Трудный переход
Шрифт:
— Тапочек ни у кого нет?
— Нам они, милый друг, без нужды.
— Зовите меня Мозольковым, майором Мозольковым.
Демиденко назвал себя. Не удержался и Алехин, хотя никто его не спрашивал:
— Я гвардии рядовой.
— Когда же ты до гвардии дослужился? — посомневался Демиденко.
— Дослужился вот.
За Мозольковым скрипнула дверь. Григорий снова задремал и сквозь полусон услышал песню. Мелодия была совсем незнакомая, но такая хорошая и душевная, что, казалось, родилась в самом Андрееве, явилась результатом его блаженного умиротворенного
Света принесла Алехину порошки. Забулькала в стакане вода. Алехин проглотил порошок, запил водой и проворчал:
— Горечь одна.
— На нее не нажимай, — посоветовал Демиденко.
— У меня голова болит.
— Молодой, пройдет и без порошков.
Света неслышно подошла к койке Андреева и положила ему на лоб ладонь, любила так делать.
— Жара уже нет.
— Откуда ему быть? — отозвался Демиденко. — Лейтенант спит, как сурок.
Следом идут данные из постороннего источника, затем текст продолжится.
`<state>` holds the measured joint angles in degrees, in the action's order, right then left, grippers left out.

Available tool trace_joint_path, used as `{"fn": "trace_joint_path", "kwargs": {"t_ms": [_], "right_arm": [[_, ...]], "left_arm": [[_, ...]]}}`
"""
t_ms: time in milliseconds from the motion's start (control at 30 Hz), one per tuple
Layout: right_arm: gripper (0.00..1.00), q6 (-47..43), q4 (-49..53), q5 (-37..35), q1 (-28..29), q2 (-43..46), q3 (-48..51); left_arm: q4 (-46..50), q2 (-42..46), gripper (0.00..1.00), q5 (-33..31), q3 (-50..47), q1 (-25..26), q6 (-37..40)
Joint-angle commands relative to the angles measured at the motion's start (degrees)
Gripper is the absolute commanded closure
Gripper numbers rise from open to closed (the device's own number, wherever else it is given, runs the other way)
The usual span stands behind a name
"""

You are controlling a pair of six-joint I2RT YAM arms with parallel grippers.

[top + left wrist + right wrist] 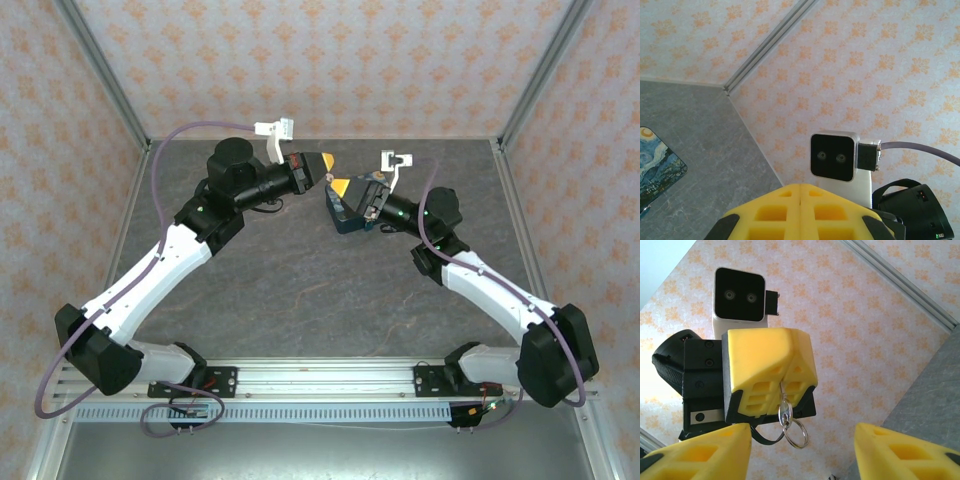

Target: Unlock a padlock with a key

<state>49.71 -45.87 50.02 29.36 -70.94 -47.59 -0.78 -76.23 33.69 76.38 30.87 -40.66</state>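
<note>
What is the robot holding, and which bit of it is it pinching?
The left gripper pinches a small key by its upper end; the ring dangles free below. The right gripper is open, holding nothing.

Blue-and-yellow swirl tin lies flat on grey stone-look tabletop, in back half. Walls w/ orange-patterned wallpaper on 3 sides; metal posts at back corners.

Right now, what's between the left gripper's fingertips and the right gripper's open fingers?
A key with a split ring, pinched in the shut left gripper and hanging toward the gap of the open right gripper. The right wrist view shows it.
</note>
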Motion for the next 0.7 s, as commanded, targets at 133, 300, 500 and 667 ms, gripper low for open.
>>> {"fn": "trace_joint_path", "kwargs": {"t_ms": [133,300,500,667], "right_arm": [[0.53,1.1,-5.9,1.0,0.7,-0.5,-2.1],[0.59,1.7,-6.6,0.7,0.6,-0.9,-2.6],[0.66,1.7,-6.5,0.7,0.6,-1.2,-3.1],[0.70,2.0,-6.5,0.7,0.6,-1.4,-3.1]], "left_arm": [[-2.7,0.0,1.00,1.2,-0.1,0.1,-0.7],[-2.6,0.0,1.00,1.3,-0.1,0.1,-0.7],[-2.5,0.0,1.00,1.3,-0.2,0.1,-0.7],[-2.5,-0.1,1.00,1.1,-0.2,0.2,-0.7]]}}
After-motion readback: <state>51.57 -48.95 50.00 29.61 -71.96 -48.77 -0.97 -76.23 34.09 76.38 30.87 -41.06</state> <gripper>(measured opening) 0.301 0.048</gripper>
— Света, — спросил Григорий, — ты слышала песню?
— Ту, что малахольный в коридоре поет?
— Почему малахольный?
— От девушки каждый день письма получает, вот и воркует.
— Это ж хорошо!
— Я и не говорю, что плохо.
— Но я о песне.
— Про «Огонек»?
— Она так называется?
— Ну да. Я ее знаю.
— Перепиши слова, а? И еще — не знаешь, как малахольного зовут?
— Нет. А вам кого надо?
— Юру. Мне надо Юру Лукина.
Света обещала узнать. Ему почему-то показалось, что это мог быть Юра Лукин, ведь ему Оля каждый день писала. Но нет. Не мог тот певец быть Лукиным, у Юры ранение тяжелое, а этот ходит. И Света вскоре подтвердила — не Лукин. Ранбольной Юрий Лукин действительно поступал сюда, но его позавчера эвакуировали на восток.
— У нас тяжелораненых отправляют в глубокий тыл, — пояснила Света.
— Мы какие?
— Тоже тяжелораненые.
— И нас отправят?
— Конечно! — удивилась Света наивности Григория.
— Когда?
— Будете на костылях подниматься — и уедете.
Света ушла. Демиденко задумчиво сказал:
— Гарная дивчина. Нравишься ей, лейтенант.
— С чего вы это взяли?
— Вижу.
— Ерунда.
— Почему же? Женат?
— Нет.
— Тем более. Поверь, в бабьем сословии я толк понимаю, будь уверен. И скажу честно, Света — сама чистота, завидую тебе.
— Почему?
— Молод ты, я ведь старик, под сорок подкатило. На таких, как я, Светы уже не смотрят. Нам остались вдовушки. Чего молчишь, лейтенант?
— Не привык так о женщинах говорить.
— Как?
— Неуважительно.
— Бог ты мой, разве я говорю неуважительно? Засвидетельствуй, Алехин!
— Я не разбираюсь.
— Святая простота. Нет, лейтенант, ошибаешься, о женщинах всегда говорю уважительно, я не циник и не донжуан.
— А вдовушка?
— То особая статья, рассказывать долго, можешь и не понять. Я говорю про Свету. Рекомендую, лейтенант. Не прогадаешь. И к тебе она неравнодушна. Такая, коль полюбит, будет до гроба верна. Это с полной убежденностью и от чистого сердца.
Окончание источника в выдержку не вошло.